-- AIM OF THE TASK --
One number is the whole answer: how many lines of the records include "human".

(Beginning of RECORDS)

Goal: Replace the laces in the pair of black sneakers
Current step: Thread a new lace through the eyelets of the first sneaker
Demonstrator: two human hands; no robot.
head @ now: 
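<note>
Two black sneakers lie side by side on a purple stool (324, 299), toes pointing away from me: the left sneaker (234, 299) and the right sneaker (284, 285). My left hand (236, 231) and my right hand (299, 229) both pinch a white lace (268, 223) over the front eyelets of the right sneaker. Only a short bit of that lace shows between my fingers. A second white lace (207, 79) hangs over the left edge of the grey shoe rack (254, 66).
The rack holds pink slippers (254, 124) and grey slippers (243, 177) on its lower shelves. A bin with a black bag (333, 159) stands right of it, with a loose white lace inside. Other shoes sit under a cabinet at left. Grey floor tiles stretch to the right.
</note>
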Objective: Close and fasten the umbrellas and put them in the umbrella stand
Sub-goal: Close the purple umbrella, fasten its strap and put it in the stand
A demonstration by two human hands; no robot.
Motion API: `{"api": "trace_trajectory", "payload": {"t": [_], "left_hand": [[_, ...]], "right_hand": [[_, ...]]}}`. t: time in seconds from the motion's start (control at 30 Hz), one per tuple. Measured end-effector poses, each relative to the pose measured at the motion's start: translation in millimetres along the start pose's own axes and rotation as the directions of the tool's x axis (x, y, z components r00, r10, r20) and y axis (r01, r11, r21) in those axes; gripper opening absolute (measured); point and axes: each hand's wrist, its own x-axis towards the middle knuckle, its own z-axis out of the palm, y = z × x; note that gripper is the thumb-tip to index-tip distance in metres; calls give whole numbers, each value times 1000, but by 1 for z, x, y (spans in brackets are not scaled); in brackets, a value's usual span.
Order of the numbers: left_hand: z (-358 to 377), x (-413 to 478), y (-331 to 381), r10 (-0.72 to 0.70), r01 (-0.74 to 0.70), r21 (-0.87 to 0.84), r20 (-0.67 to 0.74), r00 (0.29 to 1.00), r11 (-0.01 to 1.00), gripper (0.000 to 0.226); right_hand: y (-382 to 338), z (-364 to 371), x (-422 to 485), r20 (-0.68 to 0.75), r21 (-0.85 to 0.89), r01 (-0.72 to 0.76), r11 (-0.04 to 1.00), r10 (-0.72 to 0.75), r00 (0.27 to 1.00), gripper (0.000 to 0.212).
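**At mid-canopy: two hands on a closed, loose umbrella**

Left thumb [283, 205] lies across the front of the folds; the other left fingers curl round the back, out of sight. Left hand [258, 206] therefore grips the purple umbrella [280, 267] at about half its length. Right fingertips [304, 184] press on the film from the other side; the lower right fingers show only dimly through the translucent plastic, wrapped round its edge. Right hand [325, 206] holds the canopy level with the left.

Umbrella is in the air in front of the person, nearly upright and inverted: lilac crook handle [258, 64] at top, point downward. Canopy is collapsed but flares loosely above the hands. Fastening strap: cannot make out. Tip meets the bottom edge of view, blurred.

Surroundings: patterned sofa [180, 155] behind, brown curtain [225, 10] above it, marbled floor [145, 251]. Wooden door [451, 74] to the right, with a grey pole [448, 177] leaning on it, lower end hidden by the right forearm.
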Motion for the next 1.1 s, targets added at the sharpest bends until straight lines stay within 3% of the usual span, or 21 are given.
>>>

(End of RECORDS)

-- SOLUTION --
2